## Task
Having read the material, return every line of it exactly.
::::
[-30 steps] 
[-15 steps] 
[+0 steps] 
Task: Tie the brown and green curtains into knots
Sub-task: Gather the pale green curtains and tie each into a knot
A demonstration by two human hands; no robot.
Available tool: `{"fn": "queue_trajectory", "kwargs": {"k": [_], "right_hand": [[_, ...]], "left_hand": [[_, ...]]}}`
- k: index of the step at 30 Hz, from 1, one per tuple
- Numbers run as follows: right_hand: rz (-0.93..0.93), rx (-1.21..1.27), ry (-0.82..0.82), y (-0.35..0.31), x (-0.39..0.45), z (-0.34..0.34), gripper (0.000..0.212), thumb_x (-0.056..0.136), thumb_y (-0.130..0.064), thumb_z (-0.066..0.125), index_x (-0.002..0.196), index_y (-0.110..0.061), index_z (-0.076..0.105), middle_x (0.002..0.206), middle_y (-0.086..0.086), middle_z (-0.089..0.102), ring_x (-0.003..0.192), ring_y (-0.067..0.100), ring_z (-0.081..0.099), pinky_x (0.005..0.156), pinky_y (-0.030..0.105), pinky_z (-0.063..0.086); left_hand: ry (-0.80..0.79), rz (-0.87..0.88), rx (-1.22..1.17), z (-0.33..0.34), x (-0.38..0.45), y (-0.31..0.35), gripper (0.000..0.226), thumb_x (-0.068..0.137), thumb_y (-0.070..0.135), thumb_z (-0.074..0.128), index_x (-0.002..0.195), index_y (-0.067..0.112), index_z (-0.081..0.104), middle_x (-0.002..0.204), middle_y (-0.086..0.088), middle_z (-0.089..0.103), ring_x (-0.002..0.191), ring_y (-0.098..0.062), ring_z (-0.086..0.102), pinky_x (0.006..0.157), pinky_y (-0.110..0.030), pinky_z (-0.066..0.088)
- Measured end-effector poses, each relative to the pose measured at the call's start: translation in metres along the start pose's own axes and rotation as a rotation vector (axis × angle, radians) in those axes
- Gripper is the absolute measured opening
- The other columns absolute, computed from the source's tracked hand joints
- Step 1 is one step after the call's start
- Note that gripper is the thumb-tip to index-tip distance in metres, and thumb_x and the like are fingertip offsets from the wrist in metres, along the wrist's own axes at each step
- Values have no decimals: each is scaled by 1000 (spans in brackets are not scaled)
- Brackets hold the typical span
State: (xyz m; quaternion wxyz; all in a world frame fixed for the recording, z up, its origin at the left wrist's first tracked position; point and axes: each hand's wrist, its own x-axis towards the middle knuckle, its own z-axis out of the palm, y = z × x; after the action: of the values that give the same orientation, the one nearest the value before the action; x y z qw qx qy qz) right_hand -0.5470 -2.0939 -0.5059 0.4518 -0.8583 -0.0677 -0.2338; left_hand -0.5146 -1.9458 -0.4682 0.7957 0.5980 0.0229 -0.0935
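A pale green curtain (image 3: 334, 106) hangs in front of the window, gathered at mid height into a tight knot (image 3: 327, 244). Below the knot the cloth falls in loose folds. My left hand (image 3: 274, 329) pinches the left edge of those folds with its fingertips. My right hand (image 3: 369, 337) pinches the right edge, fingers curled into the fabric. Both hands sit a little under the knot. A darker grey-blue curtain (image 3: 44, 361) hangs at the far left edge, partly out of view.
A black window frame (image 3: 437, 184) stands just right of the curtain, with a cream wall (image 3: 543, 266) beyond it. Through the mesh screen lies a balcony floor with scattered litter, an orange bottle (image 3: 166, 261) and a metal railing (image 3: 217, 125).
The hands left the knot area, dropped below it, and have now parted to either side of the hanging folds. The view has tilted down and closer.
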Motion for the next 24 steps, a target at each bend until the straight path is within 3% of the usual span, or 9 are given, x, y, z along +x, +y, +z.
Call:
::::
## Result of the exercise
[-30 steps] 
[-15 steps] 
[+0 steps] 
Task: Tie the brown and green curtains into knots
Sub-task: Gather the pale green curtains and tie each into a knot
A demonstration by two human hands; no robot.
Available tool: `{"fn": "queue_trajectory", "kwargs": {"k": [_], "right_hand": [[_, ...]], "left_hand": [[_, ...]]}}`
- k: index of the step at 30 Hz, from 1, one per tuple
- Numbers run as follows: right_hand: rz (-0.93..0.93), rx (-1.21..1.27), ry (-0.82..0.82), y (-0.35..0.31), x (-0.39..0.45), z (-0.34..0.34), gripper (0.000..0.212), thumb_x (-0.056..0.136), thumb_y (-0.130..0.064), thumb_z (-0.066..0.125), index_x (-0.002..0.196), index_y (-0.110..0.061), index_z (-0.076..0.105), middle_x (0.002..0.206), middle_y (-0.086..0.086), middle_z (-0.089..0.102), ring_x (-0.003..0.192), ring_y (-0.067..0.100), ring_z (-0.081..0.099), pinky_x (0.005..0.156), pinky_y (-0.030..0.105), pinky_z (-0.063..0.086); left_hand: ry (-0.80..0.79), rz (-0.87..0.88), rx (-1.22..1.17), z (-0.33..0.34), x (-0.38..0.45), y (-0.31..0.35), gripper (0.000..0.226), thumb_x (-0.068..0.137), thumb_y (-0.070..0.135), thumb_z (-0.074..0.128), index_x (-0.002..0.195), index_y (-0.067..0.112), index_z (-0.081..0.104), middle_x (-0.002..0.204), middle_y (-0.086..0.088), middle_z (-0.089..0.103), ring_x (-0.002..0.191), ring_y (-0.098..0.062), ring_z (-0.086..0.102), pinky_x (0.006..0.157), pinky_y (-0.110..0.030), pinky_z (-0.066..0.088)
- Measured end-effector poses, each relative to the pose measured at the call's start: translation in metres along the start pose's own axes and rotation as a rotation vector (axis × angle, radians) in those axes
- Gripper is the absolute measured opening
- The other columns absolute, computed from the source's tracked hand joints
- Step 1 is one step after the call's start
- Note that gripper is the thumb-tip to index-tip distance in metres, and thumb_x and the like are fingertip offsets from the wrist in metres, along the wrist's own axes at each step
- Values have no decimals: each is scaled by 1000 (spans in brackets are not scaled)
- Brackets hold the typical span
State: (xyz m; quaternion wxyz; all in a world frame fixed for the recording, z up, its origin at the left wrist's first tracked position; point and axes: each hand's wrist, its own x-axis towards the middle knuckle, its own z-axis out of the palm, y = z × x; after the action: of the values that give the same orientation, the one nearest the value before the action; x y z qw qx qy qz) right_hand -0.5470 -2.0939 -0.5059 0.4518 -0.8583 -0.0677 -0.2338; left_hand -0.5146 -1.9458 -0.4682 0.7957 0.5980 0.0229 -0.0935
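A pale green curtain (image 3: 334, 106) hangs in front of the window, gathered at mid height into a tight knot (image 3: 327, 244). Below the knot the cloth falls in loose folds. My left hand (image 3: 274, 329) pinches the left edge of those folds with its fingertips. My right hand (image 3: 369, 337) pinches the right edge, fingers curled into the fabric. Both hands sit a little under the knot. A darker grey-blue curtain (image 3: 44, 361) hangs at the far left edge, partly out of view.
A black window frame (image 3: 437, 184) stands just right of the curtain, with a cream wall (image 3: 543, 266) beyond it. Through the mesh screen lies a balcony floor with scattered litter, an orange bottle (image 3: 166, 261) and a metal railing (image 3: 217, 125).
The hands left the knot area, dropped below it, and have now parted to either side of the hanging folds. The view has tilted down and closer.
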Motion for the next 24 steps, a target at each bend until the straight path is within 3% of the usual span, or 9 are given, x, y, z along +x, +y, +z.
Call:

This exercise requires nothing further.